Raw data files were peak processed with Proteome Discoverer (version 2.1, Thermo Scientific, Waltham, MA), followed by identification using Mascot Server (version 2.5, Matrix Science) against the Swissprot human or E. coli (TMT-labeled samples) FASTA file. Proteolytic enzyme was set to Lys-C and Glu-C with two missed cleavages. Variable modifications of N-terminal acetylation, oxidized methionine, pyroglutamic acid for glutamine, deamidation of asparagine, and citrullination of arginine were implemented. Carbamidomethylation of cysteines and TMT10-plex modification at lysine and peptide N terminus were set as fixed modifications. Assignments were made using a 10 p.p.m. mass tolerance for the precursor and 0.05 Da mass tolerance for the fragments. All non-filtered search results were processed by Scaffold (version 4.10.0, Proteome Software, Inc.) utilizing the Trans-Proteomic Pipeline (Institute for Systems Biology) with threshold values set at 90% for peptides (1% false-discovery rate) and 99% for proteins (two peptides minimum, 6% false-discovery rate). TMT product ion ratios were calculated using the Scaffold Q + S analysis software.

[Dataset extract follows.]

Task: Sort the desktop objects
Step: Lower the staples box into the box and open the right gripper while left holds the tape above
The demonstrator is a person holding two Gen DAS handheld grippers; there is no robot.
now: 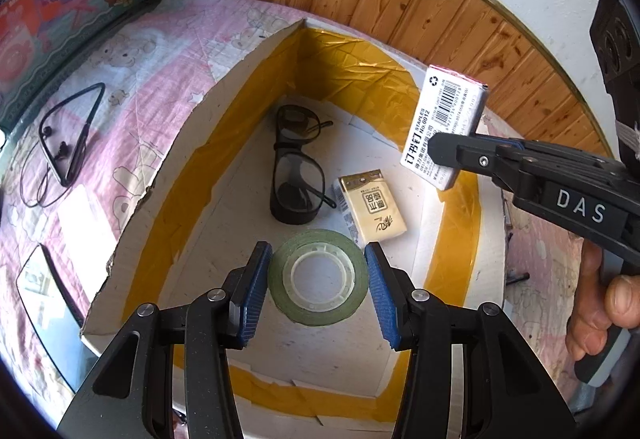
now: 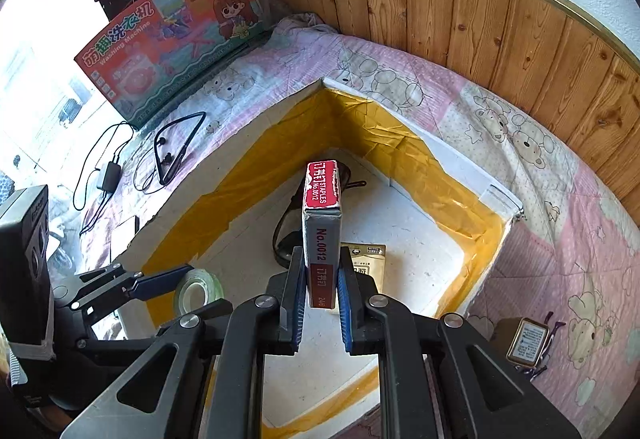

Statistics and reproducibility

Experiments corresponding to Figs. 2a, c and 3b, c and Supplementary Fig. 7 were independently repeated three times with similar results. Experiments corresponding to Figs. 2d and 3a and Supplementary Figs. 36, 89, 14, 16b, c, 17a–f, and 18 were independently repeated two times with similar results.

Biological materials

All the plasmids are available upon request to the corresponding authors (P.R.T. and A.C.) by email.

Reporting summary

Further information on research design is available in the Nature Research Reporting Summary linked to this article.